Why Invest In Stocks?
Have you ever wondered why investors behave the way they do? For
example, why do people invest in bonds or stocks or not at all?
Since I am an advocate of stock investing, let me make the case
for stock investing.
So, why invest in stocks? No, I won't just invest in any kind of
stocks. There are goals associated with investing in stocks. For
starter, stock investors would want to be compensated more than
if they put their money in the bank. Anything else? Yes. Stock
investors would want to be compensated more than the risk free
interest rate which currently yield around 4.7%. For your
information, risk free interest rate here is the 10 year
Treasury bond which is backed by the United States Government.
These bonds are deemed to be free from the risk of default.
Therefore, when we invest in stocks, we would want a return in
excess of 4.7%. How much more? That varies within individuals.
Some wants a 5% return. Others are satisfied with 6% return.
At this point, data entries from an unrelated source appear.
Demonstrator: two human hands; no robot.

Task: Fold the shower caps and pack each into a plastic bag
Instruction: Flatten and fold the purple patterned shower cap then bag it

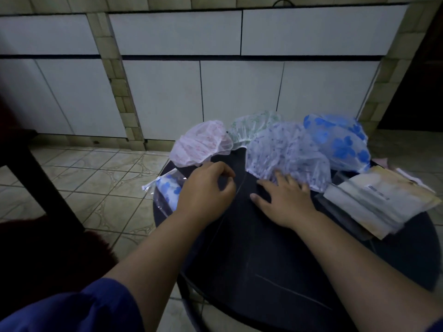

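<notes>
Lilac-speckled translucent plastic shower cap [288, 154], frame centre on round black table [275, 248]: right hand [285, 200] presses it flat-fingered; left hand [206, 190] loosely curled, holding nothing. Flatten before folding.

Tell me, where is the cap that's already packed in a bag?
In the head view, the clear plastic bag holding a blue-flowered shower cap lies at the left edge of the round dark table, just beyond the left hand.
</notes>
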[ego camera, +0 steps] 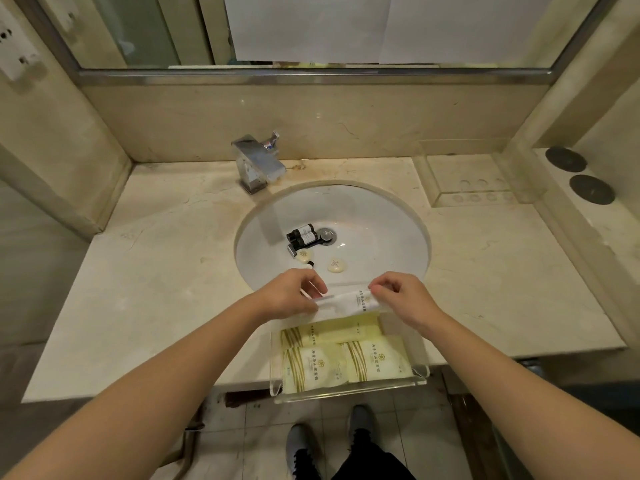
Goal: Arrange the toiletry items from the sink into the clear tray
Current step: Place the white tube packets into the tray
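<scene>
Both hands hide the white sachet's [349, 303] ends over the clear tray [346, 393].

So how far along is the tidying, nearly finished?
Roughly halfway. Three yellow packets already lie in the clear tray. Both hands, left hand and right hand, hold a white packet over the tray's far end. Left in the sink: two dark bottles, two soaps, and some small dark items I can't identify.

a beige marble surface [145, 258] runs between marble side walls, a steel-framed mirror [311, 29] above its backsplash, a chrome faucet [258, 162] behind, pale floor tiles [263, 438] below.
</scene>
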A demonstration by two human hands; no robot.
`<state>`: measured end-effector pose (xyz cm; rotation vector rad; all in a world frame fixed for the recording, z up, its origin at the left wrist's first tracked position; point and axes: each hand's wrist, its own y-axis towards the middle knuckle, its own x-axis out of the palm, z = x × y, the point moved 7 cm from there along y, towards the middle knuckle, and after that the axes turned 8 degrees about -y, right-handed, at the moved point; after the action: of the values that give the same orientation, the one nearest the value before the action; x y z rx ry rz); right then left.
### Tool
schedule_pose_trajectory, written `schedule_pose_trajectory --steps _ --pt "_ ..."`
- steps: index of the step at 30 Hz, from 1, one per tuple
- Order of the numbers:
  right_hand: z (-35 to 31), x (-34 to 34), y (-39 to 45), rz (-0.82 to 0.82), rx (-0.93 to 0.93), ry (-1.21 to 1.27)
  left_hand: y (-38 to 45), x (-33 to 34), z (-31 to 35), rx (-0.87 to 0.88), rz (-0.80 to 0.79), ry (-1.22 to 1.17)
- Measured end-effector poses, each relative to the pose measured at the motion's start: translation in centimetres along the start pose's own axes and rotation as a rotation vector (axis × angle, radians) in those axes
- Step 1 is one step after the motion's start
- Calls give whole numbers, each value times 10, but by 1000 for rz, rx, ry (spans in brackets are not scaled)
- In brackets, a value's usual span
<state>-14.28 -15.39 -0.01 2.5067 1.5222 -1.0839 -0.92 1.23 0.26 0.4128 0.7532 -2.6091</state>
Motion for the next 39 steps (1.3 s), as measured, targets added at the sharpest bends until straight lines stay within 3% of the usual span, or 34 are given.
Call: schedule_pose_trajectory --steps 4,9,16,25,31,39 --pt "12 -14 -5 9 14 -112 -4 -3 -14 5 -66 248" --pt "27 -15 -7 -2 65 -373 -11 0 -11 80 -53 461" --pt "20 -4 -8 14 -1 -685 -14 2 -12 165 -3 660" --pt "12 8 -6 44 -127 -765 -15 -1 -20 130 -48 646" --pt "6 16 -6 58 -228 -759 -16 -3 -19 171 37 603" --pt "9 20 -7 100 -294 -804 -16 -4 -25 185 20 650"
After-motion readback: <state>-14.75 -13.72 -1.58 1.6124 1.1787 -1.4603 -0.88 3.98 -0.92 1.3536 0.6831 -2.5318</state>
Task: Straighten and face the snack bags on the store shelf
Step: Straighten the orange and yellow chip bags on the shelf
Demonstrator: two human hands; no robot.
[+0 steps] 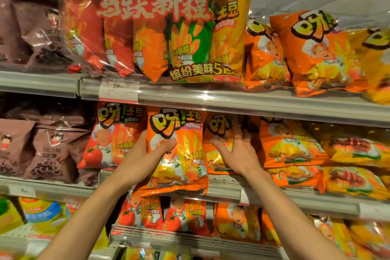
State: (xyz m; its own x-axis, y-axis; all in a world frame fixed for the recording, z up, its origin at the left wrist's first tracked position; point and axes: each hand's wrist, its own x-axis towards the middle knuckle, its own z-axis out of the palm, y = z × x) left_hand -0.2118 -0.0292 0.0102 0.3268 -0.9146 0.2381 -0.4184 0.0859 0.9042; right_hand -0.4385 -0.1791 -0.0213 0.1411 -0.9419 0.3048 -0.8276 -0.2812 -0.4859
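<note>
Retail shop aisle: tiered metal shelves [263, 102] packed with snack bags [291, 143], price tag [118, 90] clipped on shelf edge.

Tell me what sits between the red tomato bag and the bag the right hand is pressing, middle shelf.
One orange bag, gripped by the left hand, stands between the tomato bag and the bag under the right hand, per the head view.
</note>
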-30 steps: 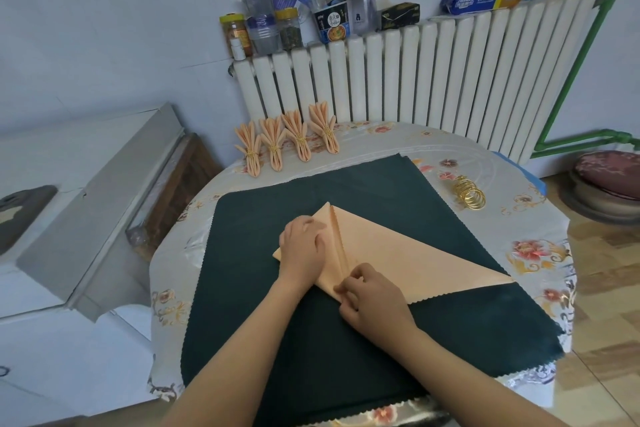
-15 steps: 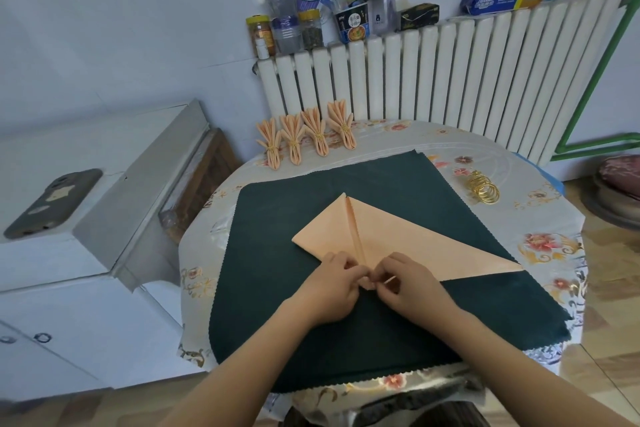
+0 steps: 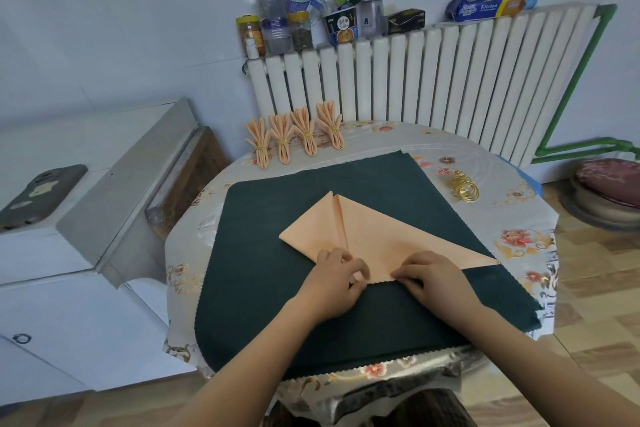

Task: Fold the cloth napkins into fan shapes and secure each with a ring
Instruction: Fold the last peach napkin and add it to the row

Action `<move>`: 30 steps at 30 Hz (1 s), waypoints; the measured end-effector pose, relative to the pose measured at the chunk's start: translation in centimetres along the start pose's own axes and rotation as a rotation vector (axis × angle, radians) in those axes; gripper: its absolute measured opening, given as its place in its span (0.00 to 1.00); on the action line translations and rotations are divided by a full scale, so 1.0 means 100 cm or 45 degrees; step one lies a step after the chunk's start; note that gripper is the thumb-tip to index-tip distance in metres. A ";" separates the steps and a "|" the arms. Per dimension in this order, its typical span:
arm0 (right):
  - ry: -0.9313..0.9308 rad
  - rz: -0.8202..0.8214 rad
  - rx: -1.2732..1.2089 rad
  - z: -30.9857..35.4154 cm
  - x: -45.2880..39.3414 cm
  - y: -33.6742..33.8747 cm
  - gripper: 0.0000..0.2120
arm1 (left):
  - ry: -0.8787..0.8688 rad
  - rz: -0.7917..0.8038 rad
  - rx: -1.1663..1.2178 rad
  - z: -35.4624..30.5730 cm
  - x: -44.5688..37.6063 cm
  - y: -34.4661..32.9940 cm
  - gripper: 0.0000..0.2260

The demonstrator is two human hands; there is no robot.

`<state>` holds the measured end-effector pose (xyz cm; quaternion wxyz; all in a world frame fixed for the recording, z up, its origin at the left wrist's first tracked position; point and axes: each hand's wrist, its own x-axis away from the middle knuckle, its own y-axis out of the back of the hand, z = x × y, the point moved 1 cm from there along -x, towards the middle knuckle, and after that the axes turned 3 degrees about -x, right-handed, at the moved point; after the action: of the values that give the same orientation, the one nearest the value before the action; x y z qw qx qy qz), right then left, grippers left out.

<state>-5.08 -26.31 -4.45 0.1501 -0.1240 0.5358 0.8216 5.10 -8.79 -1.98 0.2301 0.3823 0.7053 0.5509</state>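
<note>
A peach cloth napkin, folded into a triangle with a narrow pleat running up its left part, lies on a dark green cloth. My left hand pinches the napkin's near edge at the foot of the pleat. My right hand pinches the same edge a little to the right. Several finished peach fan napkins, each held by a gold ring, lie in a row at the table's far left. A pile of loose gold rings sits at the far right of the table.
The round table has a shiny floral cover. A white radiator behind it carries jars, bottles and boxes. A white cabinet with a phone stands to the left. A cushioned stool is on the floor at right.
Both hands moved from the pleat down to the napkin's near edge, then my right hand slid right along it. The camera view has pulled back and shifted.
</note>
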 end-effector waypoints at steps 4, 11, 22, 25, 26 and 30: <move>0.131 0.019 0.095 -0.002 -0.003 0.003 0.08 | 0.062 -0.033 0.038 -0.001 -0.002 -0.001 0.08; 0.201 0.251 0.483 0.016 -0.022 0.014 0.06 | 0.243 -0.154 0.197 -0.013 -0.007 0.000 0.08; -0.028 0.123 1.044 0.027 -0.058 0.068 0.09 | 0.298 0.019 0.285 0.001 0.005 0.008 0.06; 0.105 0.115 1.042 0.034 -0.091 0.063 0.09 | 0.343 0.076 0.371 0.002 0.006 0.008 0.05; 0.122 0.182 1.037 0.036 -0.101 0.057 0.11 | 0.357 0.077 0.390 0.002 0.005 0.008 0.05; 0.145 0.296 0.995 0.041 -0.136 0.027 0.13 | 0.397 0.028 0.438 0.003 0.005 0.007 0.06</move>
<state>6.25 -25.14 4.41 0.0622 -0.0413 0.8255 0.5594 5.20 -8.20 -1.37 0.0438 0.3337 0.8117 0.4773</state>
Personally, I would want at least 7% return for my stock
investment. There are reasons for this. Stock investing is
relatively volatile and full of uncertainty. Interest rate goes
up and down which will hamper our return as stock investors. For
example if interest rate rises to 8%, would aiming a 7% return
for your stock investment worth the risk? Probably not. In this
case, most people prefer to put their money in the bank and
enjoy the higher return.
Having said that, we need to know how much stocks have given
investors historically. For the US stock market, the return for
the last century has been in the neighborhood of 10%. That, my
friend, is the sole reason to invest in stocks. Not because you
want to own a piece of corporate America. You invest in stocks
because historically it gives you a better return that other
investing alternatives. No other investments boast that high of
a return over the last century, not even real estate.